Basada en un cuento de Samanta Schweblin, la segunda película de Laura Casabé se centra en un perturbado escultor, Pablo Benavidez (Guillermo Pfening) que se verá involucrado, a instancias de su psicólogo (Jorge Marrale), a participar en una suerte de residencia de artistas en la que, por las buenas o por las malas, se verá obligado a enfrentar sus propios traumas y demonios. Se trata de un extraño lugar en el que terminará participando en una serie de extraños experimentos que comanda una peculiar crítica de arte (Norma Aleandro).
En clave de comedia negra de terror, Benavidez deberá enfrentarse allí a distintos traumas, entre los que se cuentan la rivalidad artística que mantiene con su mujer (Paula Brasca) y su fallecido padre, además de su propia relación con la comunidad de artistas plásticos y con su propia capacidad creadora. Con la valija con la que se fue de su casa a cuestas, Benavidez debe encontrar la salida a ese laberinto literal en el que se ha convertido su vida.
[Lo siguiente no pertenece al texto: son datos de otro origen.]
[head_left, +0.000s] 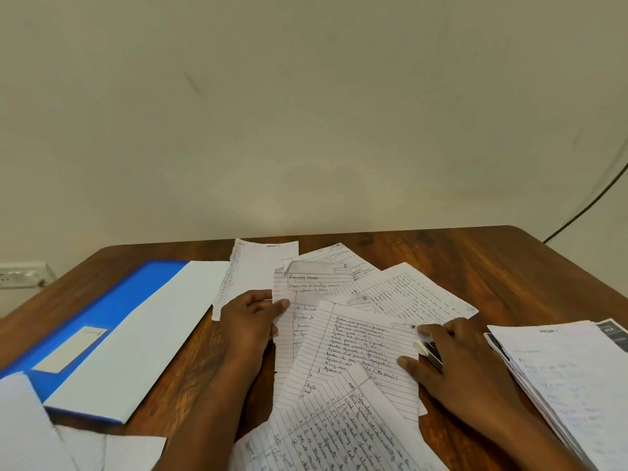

El guión ofrece unas cuántas sorpresas y el clima se va enrareciendo cada vez más en un filme que, si bien por momentos exacerba sin tan buenos resultados su lado satírico (como la crítica al snobismo de los artistas), logra de todos modos mantener al espectador intrigado en la resolución de su trama gracias a una puesta en escena casi expresionista que, como en los mejores exponentes de esa escuela, convierte a los escenarios en virtuales metáforas de los estados mentales de sus protagonistas.